Note to the big-shot liberal homeowners: High fences (walls, if you will) work.
The beach was there first then the people. The people then the houses. How does building a house give you ownership of an ocean? Do you get that? You can’t own the ocean. The beach is part of the ocean.
Yeah you said remove the beach goers when you said close the beach at 9:00. Too late to walk that comment back.
Nope. No. None.
If the elite want privacy, they need to BUY it. Let them live in a wooded compound.
I'm pretty sure that every property along this section has on the deed specifically stated that they are building or buying property that is up against a public beach, and further notes that they can't restrict access to that beach. The problem isn't the city (or the California Coastal Commission), but private property owners who ignore what they signed and agreed to and treat public property as if they own it.
They've painted curbs red, put up fake no-parking signs, put gates across public access lanes, and now hired guards to chase off visitors to the public beach. That most of these homeowners are liberals is likely the only reason why the DA hasn't filed charges against them.
Here's the issue. It's NOT their back yard. They have a public beach adjoining their property line, and they are unlawfully trying to lay claim to the land between their property line and the sea.
An analogous situation would be a property owner deploying security onto the public sidewalk fronting his property and deciding who could or could not walk there.
Great post.
I didn't mean to walk that back! I stand by it. All local parks in my neck of the woods have a closing time. Some close at dusk. Some close at 9 PM. And I'm sure that's done on police advisement. I'm not all that pro-police, but OK with that, and don't see why beaches should be any different.

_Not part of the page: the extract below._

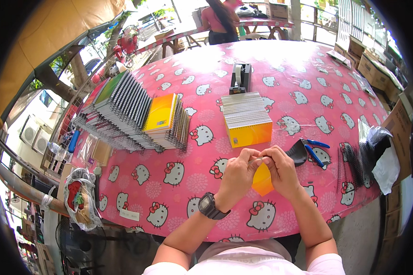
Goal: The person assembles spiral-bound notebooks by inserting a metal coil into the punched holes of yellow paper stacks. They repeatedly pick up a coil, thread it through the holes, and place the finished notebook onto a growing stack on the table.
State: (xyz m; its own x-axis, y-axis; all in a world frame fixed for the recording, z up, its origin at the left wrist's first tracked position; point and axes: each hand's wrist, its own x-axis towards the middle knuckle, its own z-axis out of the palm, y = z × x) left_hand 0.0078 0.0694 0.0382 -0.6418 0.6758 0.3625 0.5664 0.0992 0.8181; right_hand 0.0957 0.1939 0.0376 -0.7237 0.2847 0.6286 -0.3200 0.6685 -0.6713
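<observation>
A small yellow-orange notebook (262, 181) hangs tilted between my hands, near the front of the table. My left hand (240, 170), with a black watch (211, 206) on its wrist, pinches the notebook's top edge. At the same edge my right hand (282, 170) closes its thumb and fingers. What the fingertips grip there is too small to make out. Just beyond my hands stands a block of yellow-covered notebooks (250, 135). Blue-handled pliers (315, 153) lie right of my right hand, beside a black curved object (297, 152).
Stacked spiral notebooks (124, 107) stand at the left, with a yellow one (160, 111) on top. A black tape dispenser (241, 79) sits beyond the block. Black binding coils (352, 165) and crumpled plastic (382, 160) lie right. Another person (219, 23) is at the back.
</observation>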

Oh, and one more thing. If a beach closes at, say, 9 PM, that means it's closed to everyone, including the adjacent homeowners. So if Barbra Streisand is on the beach after 9 PM, she gets a ticket. Do it again Babs, and spend the night in jail.
In California, the area between the water line and the mean high tide line is public land by law. More simply put, wet sand means public beach. In theory, anyone could walk the length of California’s coast — some 1,100 miles — and never set foot on private property.
Celebrities- You don’t have to love ‘em.